I'm trying to convince my wife to make the switch; however she's holding on fast to her Windows world (as she sits across the room mumbling how much she hates Vista and IE8). :)

Screenshot (click for full size version):


C

Which HD did you get, I am thinking of upgrading mine to 500gb
 
Picture3-2.png


you can do a lot. plus it's so cheap to upgrade - especially now that the DDR3 RAM has dropped.

an easy way to add more windows is besides opening every program - you can just right click finder and safari, and camino and sunrise and select - open new window.
 
Which HD did you get, I am thinking of upgrading mine to 500gb

I went with the Seagate Momentus 320GB 7200RPM hard drive, model: ST9320421AS. I got it for around $100 on sale at Best Buy; however you can find it online cheaper. I originally bought a Western Digital drive with the same specs but it made a very loud clicking noise every 20 or 30 seconds and was generally louder than the stock drive (I hear this is normal, but i bugged the crap out of me, so I returned it).

I did some more research on the power draw of the higher-RPM hard drives and found the Seagate was the closest to the stock drive.
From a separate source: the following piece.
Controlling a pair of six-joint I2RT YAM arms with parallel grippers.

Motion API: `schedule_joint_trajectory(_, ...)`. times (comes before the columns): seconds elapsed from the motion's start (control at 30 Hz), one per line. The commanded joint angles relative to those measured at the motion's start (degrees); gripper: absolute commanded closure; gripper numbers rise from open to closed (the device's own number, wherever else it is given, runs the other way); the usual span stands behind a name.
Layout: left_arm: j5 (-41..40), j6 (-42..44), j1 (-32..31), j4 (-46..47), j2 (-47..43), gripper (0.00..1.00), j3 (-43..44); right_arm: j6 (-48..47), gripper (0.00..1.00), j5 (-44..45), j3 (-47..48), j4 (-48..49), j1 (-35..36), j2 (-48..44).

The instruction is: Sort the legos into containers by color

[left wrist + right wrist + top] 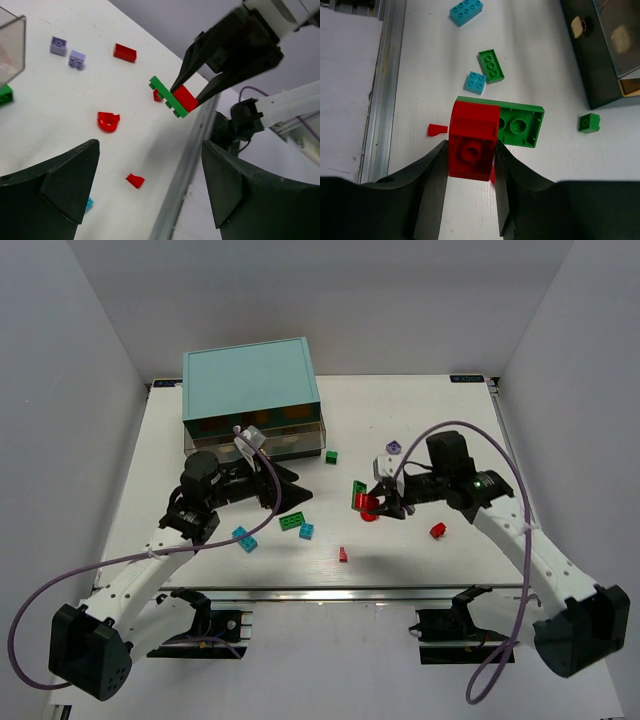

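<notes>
Right gripper [471, 150] clenched on a red brick [472, 145], fingers pressed to both its sides; a green plate [520, 125] is stuck to the brick's far face. From the left wrist view the pair looks lifted clear of the white table [420, 570], right of centre. Left gripper [150, 145] spread wide, nothing between the jaws, hanging just in front of the teal cabinet [250, 380]. Drawers [255, 435] with translucent brownish fronts sit along the cabinet's near face; a cream knob [577, 26] shows in the right wrist view. Loose legos on the table: cyan brick [244, 538], green brick [292, 521] beside a small cyan square [306, 531], small green cube [331, 456] near the cabinet, lavender piece [394, 448], red arch piece [108, 121], red scrap [343, 554], red piece [437, 530].
</notes>
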Motion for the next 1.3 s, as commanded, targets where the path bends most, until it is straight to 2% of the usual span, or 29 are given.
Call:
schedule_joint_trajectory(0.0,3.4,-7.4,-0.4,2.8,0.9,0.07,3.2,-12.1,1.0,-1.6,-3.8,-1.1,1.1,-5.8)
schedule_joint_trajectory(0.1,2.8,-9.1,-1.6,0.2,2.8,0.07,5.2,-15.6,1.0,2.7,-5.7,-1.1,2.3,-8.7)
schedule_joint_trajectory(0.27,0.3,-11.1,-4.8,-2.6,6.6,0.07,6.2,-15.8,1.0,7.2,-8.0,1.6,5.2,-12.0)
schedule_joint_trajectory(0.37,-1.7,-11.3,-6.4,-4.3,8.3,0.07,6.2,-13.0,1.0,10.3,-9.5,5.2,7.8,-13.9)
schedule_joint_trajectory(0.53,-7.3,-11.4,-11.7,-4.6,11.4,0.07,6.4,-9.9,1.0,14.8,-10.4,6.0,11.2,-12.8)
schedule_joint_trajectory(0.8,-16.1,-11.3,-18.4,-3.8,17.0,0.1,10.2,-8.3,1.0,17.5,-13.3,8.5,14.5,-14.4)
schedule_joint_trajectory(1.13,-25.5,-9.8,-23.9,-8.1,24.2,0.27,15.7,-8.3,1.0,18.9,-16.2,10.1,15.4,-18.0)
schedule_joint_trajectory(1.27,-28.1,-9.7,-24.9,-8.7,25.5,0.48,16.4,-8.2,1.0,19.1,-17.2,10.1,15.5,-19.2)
I've been using it since without any issues or problems and it appears to make the system more responsive, especially during disk intensive tasks like spotlight searching.

C
 
I have the Unibody 2.4 and I did the same thing but I used small music videos, I counted 88 b4 it slowed down, but that was an avg of 30-40mb each.

I tried opening 4 apps on my Vista HP Notebook and a note came up and said

Are You Kidding Me, this is Microsoft Vista not a Macintosh try it again and I will Crash with a Non Recoverable Error :(
 
I had kernel panics with my MB so I decided to fill the memory by opening everything I could (even doom3 and Sims2) but the RAM is so well managed I could not get it to top out. In windows though this was easy I just opened notepad and calculator and it started paging almost immediately :)


I didnt think to get a screen grab though...
 
Wow. That's so cool. Right now my machine is struggling with just 1gig of RAM, so it makes me all that more motivated to upgrade!
 
Dumb question...
I just got a Macbook for the first time last week.
How are you guys taking those zoomed-out screenshots?
 
Press fn-F11 to use Exposé and show all the windows.

If you're using Leopard, press the spaces icon in the dock to show all the spaces. It might not be in your dock, in that case it will be in Applications.

To take the screenshot, press Command-Shift-3. This will save the whole screen to your desktop. Press Command-Shift-4 to select what you want to screenshot. Press Command-Shift-Ctrl-3 to save the whole screen to your clipboard, and Command-Shift-Ctrl-4 to save your selection to your clipboard. Whilst using Command-Shift-4(-Ctrl) you can press the space bar to save images of certain.
 
Press fn-F11 to use Exposé and show all the windows.
Cool...thanks for getting me on the right path. It was actually fn-F9 on my keyboard to show all the windows.
 
One Oracle instance can use all your RAM without even launching an app in Finder.

I doubt anyone is buying 4GB of RAM to run 48 applications at once. It is usually one or two apps that need more memory than usual.